先日(2024年11月12日)ロイ・ヘインズが亡くなりました。御年99歳。天寿を全うしたと言えるでしょう。以前にベニー・ゴルソンのところで存命中のジャズジャイアントについて述べましたが、そのゴルソンも9月に亡くなりましたし、ヘインズの3日前にルー・ドナルドソンも亡くなりました。残る90歳越えはソニー・ロリンズとケニー・バレルぐらいでしょうか?少しでも長生きしてほしいものです・・・
さて、本日は追悼の意味も込めてヘインズの60年代の代表作をご紹介します。プレスティッジ傘下のニュージャズに1963年4月に吹き込まれた「クラックリン」です。1940年代のビバップ期から活動を開始し、チャーリー・パーカーやバド・パウエル、ワーデル・グレイらのレジェンド達とも共演するなどこの時点でベテランとも呼べるキャリアを刻んできたヘインズですが、60年代に入ると時代の波に乗ってモードやフリー系のミュージシャン達とも共演し始めます。前年の1962年には鬼才ローランド・カークを迎えて「アウト・オヴ・ジ・アフタヌーン」をインパルスに残し、本作でもブッカー・アーヴィン(テナー)、ロニー・マシューズ(ピアノ)、ラリー・リドリー(ベース)とハードバップの枠に収まらない人材を起用しています。

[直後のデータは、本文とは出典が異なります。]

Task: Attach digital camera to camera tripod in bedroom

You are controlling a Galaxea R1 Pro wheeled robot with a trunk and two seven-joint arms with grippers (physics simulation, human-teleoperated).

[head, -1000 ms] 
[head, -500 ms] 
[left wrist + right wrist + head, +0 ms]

全6曲、基本的にメンバーのオリジナル中心です。1曲目はブッカー・アーヴィン作の”Scoochie"。ホレス・パーランの「オン・ザ・スパー・オヴ・ザ・モーメント」でも”Skoo Chee"のタイトルで収録されていた名曲です。ヘインズの激しいドラムをバックに熱いソロを繰り広げるアーヴィンとマシューズが素晴らしいですね。2曲目はロニー・マシューズ作の”Dorian"。匂いが強烈な果物のドリアンではなく(あちらはdurian)、何でもドリアン・モードと呼ばれる音楽理論に基づき書かれた曲のようです。私もドリアン・モードについてネットで調べてみましたが、正直良くわかりませんでした。楽器を演奏する方ならわかるかもしれませんが、私は聴く専門なので・・・理論的なことはともかく、ちょっとエキゾチックで不思議な感じの曲です。

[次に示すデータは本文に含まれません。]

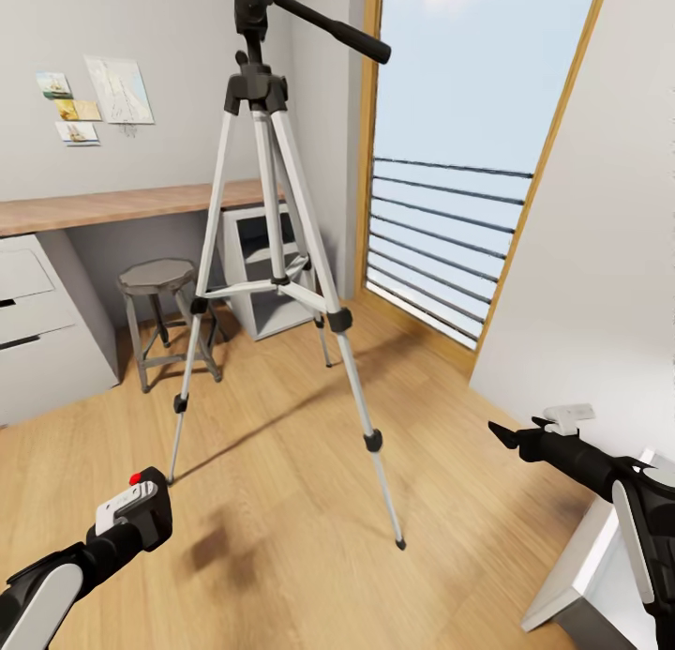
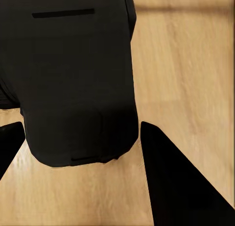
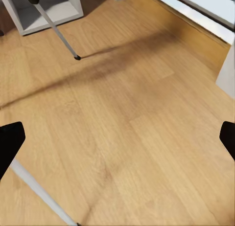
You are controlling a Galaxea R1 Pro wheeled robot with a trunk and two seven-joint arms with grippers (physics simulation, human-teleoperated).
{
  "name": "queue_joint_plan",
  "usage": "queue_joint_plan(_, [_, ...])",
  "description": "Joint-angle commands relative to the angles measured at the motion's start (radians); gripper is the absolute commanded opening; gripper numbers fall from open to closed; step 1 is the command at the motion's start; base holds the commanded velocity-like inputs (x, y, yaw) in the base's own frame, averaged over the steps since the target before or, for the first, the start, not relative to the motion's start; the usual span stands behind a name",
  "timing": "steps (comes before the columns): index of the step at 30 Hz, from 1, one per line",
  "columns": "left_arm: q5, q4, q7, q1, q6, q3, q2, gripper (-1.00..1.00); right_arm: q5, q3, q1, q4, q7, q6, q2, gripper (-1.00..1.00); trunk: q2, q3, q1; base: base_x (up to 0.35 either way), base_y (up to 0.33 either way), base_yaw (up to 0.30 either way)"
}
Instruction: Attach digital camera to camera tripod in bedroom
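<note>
The tripod [image 1: 281,256] stands on the floor [image 1: 281,462] in front of the desk [image 1: 122,204], beside a stool [image 1: 159,279]. The left gripper [image 1: 141,509] pinches the camera [image 2: 73,79] low over the floor; the right gripper [image 1: 502,434] is spread, holding nothing.

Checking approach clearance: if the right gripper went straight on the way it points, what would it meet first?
Likely the bare plank floor; the open right gripper looks down at it, tripod legs off to the sides. Depth unclear.
</note>
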Motion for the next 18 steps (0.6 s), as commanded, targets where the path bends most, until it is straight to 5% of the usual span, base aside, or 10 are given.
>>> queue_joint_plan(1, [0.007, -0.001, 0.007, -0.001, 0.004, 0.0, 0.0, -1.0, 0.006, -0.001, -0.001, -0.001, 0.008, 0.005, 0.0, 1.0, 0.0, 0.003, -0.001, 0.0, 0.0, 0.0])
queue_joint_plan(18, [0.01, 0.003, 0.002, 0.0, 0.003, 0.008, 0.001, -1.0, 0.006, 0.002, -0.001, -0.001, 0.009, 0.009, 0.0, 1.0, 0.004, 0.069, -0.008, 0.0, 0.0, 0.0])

3曲目”Sketches Of Melba"は個性派ピアニストで作曲家のランディ・ウェストン作。エリック・ドルフィーも演奏した曲ですが、これがなかなか美しいバラードで、”Scoochie"と並ぶ本作のハイライトと言って良いでしょう。クセ強系テナーのブッカー・アーヴィンが珍しくストレートにバラードを歌い上げています。4曲目マシューズ作の”Honeydew"はR&Bっぽいソウルジャズで特筆すべきところはありません。5曲目"Under Paris Skies"はどこかで聞いたことある曲ですが、フランス映画「巴里の空の下セーヌは流れる」の主題歌で、エディット・ピアフやイヴ・モンタン等のシャンソン歌手が歌った曲です。お馴染みの哀愁漂うメロディをモード風に演奏しています。ラストの”Bad News Blues"はヘインズ作のブルース。アーヴィンがお得意のウネウネしたテナーソロを聴かせます。以上、全体としてはまずまずの出来ですが”Scoochie"”Sketches Of Melba”はなかなかの名曲名演と思います。